§ **What you need to do**
From the first line to the last, restate the data word for word.

§ **Data to use**
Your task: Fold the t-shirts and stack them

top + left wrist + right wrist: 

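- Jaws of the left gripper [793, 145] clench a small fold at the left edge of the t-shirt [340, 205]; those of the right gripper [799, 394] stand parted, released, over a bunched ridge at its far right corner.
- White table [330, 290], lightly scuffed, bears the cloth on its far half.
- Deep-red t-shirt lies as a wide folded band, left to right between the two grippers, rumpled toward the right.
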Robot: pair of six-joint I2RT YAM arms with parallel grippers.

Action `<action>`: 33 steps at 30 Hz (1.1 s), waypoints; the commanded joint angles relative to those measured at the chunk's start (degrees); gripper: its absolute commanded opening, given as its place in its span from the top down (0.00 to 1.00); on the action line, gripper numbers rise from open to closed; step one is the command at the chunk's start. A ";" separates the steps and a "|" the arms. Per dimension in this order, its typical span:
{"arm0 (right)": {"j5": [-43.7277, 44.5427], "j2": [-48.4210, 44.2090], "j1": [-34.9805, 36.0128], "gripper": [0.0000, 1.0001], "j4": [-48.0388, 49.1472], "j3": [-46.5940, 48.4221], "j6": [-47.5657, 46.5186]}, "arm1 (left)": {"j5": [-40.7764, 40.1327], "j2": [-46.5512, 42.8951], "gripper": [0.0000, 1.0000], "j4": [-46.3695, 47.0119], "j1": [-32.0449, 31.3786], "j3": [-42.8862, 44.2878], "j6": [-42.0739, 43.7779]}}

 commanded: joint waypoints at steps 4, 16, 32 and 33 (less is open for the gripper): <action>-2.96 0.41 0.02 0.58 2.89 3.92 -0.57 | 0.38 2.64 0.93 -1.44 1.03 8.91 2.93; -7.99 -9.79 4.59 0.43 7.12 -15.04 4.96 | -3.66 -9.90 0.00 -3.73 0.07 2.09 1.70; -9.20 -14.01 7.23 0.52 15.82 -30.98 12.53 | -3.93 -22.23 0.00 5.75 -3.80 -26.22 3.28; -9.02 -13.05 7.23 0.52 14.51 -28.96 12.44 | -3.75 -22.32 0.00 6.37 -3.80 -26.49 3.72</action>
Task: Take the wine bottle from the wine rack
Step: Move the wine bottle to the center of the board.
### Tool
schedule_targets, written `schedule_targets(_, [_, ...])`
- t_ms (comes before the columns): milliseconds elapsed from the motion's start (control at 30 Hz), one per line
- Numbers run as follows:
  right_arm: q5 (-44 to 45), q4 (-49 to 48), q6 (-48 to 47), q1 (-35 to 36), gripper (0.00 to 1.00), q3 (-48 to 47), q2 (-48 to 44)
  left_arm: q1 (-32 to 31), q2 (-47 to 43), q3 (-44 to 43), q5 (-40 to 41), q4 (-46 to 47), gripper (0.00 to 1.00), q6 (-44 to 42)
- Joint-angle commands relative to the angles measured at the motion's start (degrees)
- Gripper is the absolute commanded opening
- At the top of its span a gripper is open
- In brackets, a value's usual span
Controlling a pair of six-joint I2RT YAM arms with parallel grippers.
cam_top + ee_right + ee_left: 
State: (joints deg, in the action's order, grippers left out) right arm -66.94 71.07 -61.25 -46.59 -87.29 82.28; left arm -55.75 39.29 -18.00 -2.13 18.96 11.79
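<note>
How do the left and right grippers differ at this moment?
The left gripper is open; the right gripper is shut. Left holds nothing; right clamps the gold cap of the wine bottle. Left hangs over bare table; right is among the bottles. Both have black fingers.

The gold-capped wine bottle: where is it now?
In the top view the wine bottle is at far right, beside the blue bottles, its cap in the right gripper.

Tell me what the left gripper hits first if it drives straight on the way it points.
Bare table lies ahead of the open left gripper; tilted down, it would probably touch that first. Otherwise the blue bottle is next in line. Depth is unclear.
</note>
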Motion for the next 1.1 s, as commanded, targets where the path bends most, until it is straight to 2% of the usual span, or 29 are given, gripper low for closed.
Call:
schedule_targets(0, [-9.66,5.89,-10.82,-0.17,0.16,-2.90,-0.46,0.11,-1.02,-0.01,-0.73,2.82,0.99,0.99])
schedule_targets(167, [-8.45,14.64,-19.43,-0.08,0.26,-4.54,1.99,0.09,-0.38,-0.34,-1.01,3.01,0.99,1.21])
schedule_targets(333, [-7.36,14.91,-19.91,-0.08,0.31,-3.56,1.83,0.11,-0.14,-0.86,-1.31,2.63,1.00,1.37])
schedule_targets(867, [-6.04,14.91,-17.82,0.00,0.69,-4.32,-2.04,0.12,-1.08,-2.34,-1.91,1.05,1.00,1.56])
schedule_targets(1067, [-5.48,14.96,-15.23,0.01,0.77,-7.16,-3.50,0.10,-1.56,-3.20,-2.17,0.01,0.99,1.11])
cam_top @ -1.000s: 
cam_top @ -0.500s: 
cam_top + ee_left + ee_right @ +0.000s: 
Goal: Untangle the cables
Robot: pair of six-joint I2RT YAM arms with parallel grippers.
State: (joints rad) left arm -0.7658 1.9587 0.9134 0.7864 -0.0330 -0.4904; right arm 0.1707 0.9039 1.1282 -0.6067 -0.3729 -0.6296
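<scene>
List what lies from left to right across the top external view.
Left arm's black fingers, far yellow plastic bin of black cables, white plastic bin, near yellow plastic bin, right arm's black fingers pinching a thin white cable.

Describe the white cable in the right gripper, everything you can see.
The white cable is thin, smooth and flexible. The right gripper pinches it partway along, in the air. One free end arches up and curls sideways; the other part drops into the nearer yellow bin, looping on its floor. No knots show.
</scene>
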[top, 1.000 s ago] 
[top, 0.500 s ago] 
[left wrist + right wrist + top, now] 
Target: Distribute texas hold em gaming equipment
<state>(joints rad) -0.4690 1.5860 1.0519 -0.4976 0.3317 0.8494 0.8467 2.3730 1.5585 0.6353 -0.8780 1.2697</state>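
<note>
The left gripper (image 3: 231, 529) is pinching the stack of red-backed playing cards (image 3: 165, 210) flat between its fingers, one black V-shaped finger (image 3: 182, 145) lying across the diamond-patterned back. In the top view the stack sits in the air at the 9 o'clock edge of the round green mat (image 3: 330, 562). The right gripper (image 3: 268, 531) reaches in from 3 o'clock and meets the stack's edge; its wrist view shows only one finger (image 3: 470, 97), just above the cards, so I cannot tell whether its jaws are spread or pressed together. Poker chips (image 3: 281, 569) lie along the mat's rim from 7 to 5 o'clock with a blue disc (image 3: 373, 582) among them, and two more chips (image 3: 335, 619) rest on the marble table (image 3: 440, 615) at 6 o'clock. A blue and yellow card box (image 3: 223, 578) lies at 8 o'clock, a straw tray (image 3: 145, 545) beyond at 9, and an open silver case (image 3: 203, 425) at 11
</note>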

§ **Exercise response**
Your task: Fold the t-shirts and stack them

top + left wrist + right wrist: 

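- Jaws of the left gripper [793, 145] clench a small fold at the left edge of the t-shirt [340, 205]; those of the right gripper [799, 394] stand parted, released, over a bunched ridge at its far right corner.
- White table [330, 290], lightly scuffed, bears the cloth on its far half.
- Deep-red t-shirt lies as a wide folded band, left to right between the two grippers, rumpled toward the right.
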Robot: pair of six-joint I2RT YAM arms with parallel grippers.

Action `<action>`: 33 steps at 30 Hz (1.1 s), waypoints; the commanded joint angles relative to those measured at the chunk's start (degrees); gripper: its absolute commanded opening, given as its place in its span from the top down (0.00 to 1.00); on the action line, gripper numbers rise from open to closed; step one is the command at the chunk's start. A ";" separates the steps and a "|" the arms. Per dimension in this order, its typical span:
{"arm0 (right)": {"j5": [-43.7277, 44.5427], "j2": [-48.4210, 44.2090], "j1": [-34.9805, 36.0128], "gripper": [0.0000, 1.0001], "j4": [-48.0388, 49.1472], "j3": [-46.5940, 48.4221], "j6": [-47.5657, 46.5186]}, "arm1 (left)": {"j5": [-40.7764, 40.1327], "j2": [-46.5512, 42.8951], "gripper": [0.0000, 1.0000], "j4": [-46.3695, 47.0119], "j1": [-32.0449, 31.3786], "j3": [-42.8862, 44.2878], "j6": [-42.0739, 43.7779]}}

 commanded: joint waypoints at steps 4, 16, 32 and 33 (less is open for the gripper): <action>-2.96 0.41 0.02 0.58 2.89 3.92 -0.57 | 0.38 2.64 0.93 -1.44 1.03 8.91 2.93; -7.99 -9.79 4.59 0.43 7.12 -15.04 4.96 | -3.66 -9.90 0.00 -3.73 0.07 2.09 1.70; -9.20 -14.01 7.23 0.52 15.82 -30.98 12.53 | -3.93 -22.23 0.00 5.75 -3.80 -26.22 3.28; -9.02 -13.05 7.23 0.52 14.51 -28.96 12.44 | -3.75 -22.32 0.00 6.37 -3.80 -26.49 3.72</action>
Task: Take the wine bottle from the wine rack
Step: Move the wine bottle to the center of the board.
### Tool
schedule_targets, written `schedule_targets(_, [_, ...])`
- t_ms (comes before the columns): milliseconds elapsed from the motion's start (control at 30 Hz), one per line
- Numbers run as follows:
  right_arm: q5 (-44 to 45), q4 (-49 to 48), q6 (-48 to 47), q1 (-35 to 36), gripper (0.00 to 1.00), q3 (-48 to 47), q2 (-48 to 44)
  left_arm: q1 (-32 to 31), q2 (-47 to 43), q3 (-44 to 43), q5 (-40 to 41), q4 (-46 to 47), gripper (0.00 to 1.00), q6 (-44 to 42)
- Joint-angle commands relative to the angles measured at the motion's start (degrees)
- Gripper is the absolute commanded opening
- At the top of its span a gripper is open
- In brackets, a value's usual span
Controlling a pair of six-joint I2RT YAM arms with parallel grippers.
cam_top + ee_right + ee_left: 
State: (joints deg, in the action's order, grippers left out) right arm -66.94 71.07 -61.25 -46.59 -87.29 82.28; left arm -55.75 39.29 -18.00 -2.13 18.96 11.79
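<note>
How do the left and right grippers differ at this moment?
The left gripper is open; the right gripper is shut. Left holds nothing; right clamps the gold cap of the wine bottle. Left hangs over bare table; right is among the bottles. Both have black fingers.

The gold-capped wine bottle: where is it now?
In the top view the wine bottle is at far right, beside the blue bottles, its cap in the right gripper.

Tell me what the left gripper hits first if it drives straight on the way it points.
Bare table lies ahead of the open left gripper; tilted down, it would probably touch that first. Otherwise the blue bottle is next in line. Depth is unclear.
</note>
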Motion for the next 1.1 s, as commanded, targets where the path bends most, until it is straight to 2% of the usual span, or 29 are given, gripper low for closed.
Call:
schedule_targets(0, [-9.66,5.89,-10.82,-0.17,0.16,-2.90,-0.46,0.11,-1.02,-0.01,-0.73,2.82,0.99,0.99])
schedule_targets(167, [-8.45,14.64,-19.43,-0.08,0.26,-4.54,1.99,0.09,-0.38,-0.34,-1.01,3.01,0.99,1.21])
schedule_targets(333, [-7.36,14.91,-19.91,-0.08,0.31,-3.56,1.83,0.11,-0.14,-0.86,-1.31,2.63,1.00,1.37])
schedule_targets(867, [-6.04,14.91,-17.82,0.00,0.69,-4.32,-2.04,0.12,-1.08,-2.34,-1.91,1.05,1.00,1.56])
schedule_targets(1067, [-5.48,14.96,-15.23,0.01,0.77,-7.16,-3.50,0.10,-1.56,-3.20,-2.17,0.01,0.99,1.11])
cam_top @ -1.000s: 
cam_top @ -0.500s: 
cam_top + ee_left + ee_right @ +0.000s: 
Goal: Untangle the cables
Robot: pair of six-joint I2RT YAM arms with parallel grippers.
State: (joints rad) left arm -0.7658 1.9587 0.9134 0.7864 -0.0330 -0.4904; right arm 0.1707 0.9039 1.1282 -0.6067 -0.3729 -0.6296
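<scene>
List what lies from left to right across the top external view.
Left arm's black fingers, far yellow plastic bin of black cables, white plastic bin, near yellow plastic bin, right arm's black fingers pinching a thin white cable.

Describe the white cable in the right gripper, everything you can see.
The white cable is thin, smooth and flexible. The right gripper pinches it partway along, in the air. One free end arches up and curls sideways; the other part drops into the nearer yellow bin, looping on its floor. No knots show.
</scene>
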[top, 1.000 s ago] 
[top, 0.500 s ago] 
[left wrist + right wrist + top, now] 
Target: Distribute texas hold em gaming equipment
<state>(joints rad) -0.4690 1.5860 1.0519 -0.4976 0.3317 0.8494 0.8467 2.3730 1.5585 0.6353 -0.8780 1.2697</state>
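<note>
The left gripper (image 3: 231, 529) is pinching the stack of red-backed playing cards (image 3: 165, 210) flat between its fingers, one black V-shaped finger (image 3: 182, 145) lying across the diamond-patterned back. In the top view the stack sits in the air at the 9 o'clock edge of the round green mat (image 3: 330, 562). The right gripper (image 3: 268, 531) reaches in from 3 o'clock and meets the stack's edge; its wrist view shows only one finger (image 3: 470, 97), just above the cards, so I cannot tell whether its jaws are spread or pressed together. Poker chips (image 3: 281, 569) lie along the mat's rim from 7 to 5 o'clock with a blue disc (image 3: 373, 582) among them, and two more chips (image 3: 335, 619) rest on the marble table (image 3: 440, 615) at 6 o'clock. A blue and yellow card box (image 3: 223, 578) lies at 8 o'clock, a straw tray (image 3: 145, 545) beyond at 9, and an open silver case (image 3: 203, 425) at 11
</note>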

There is nothing more to the output.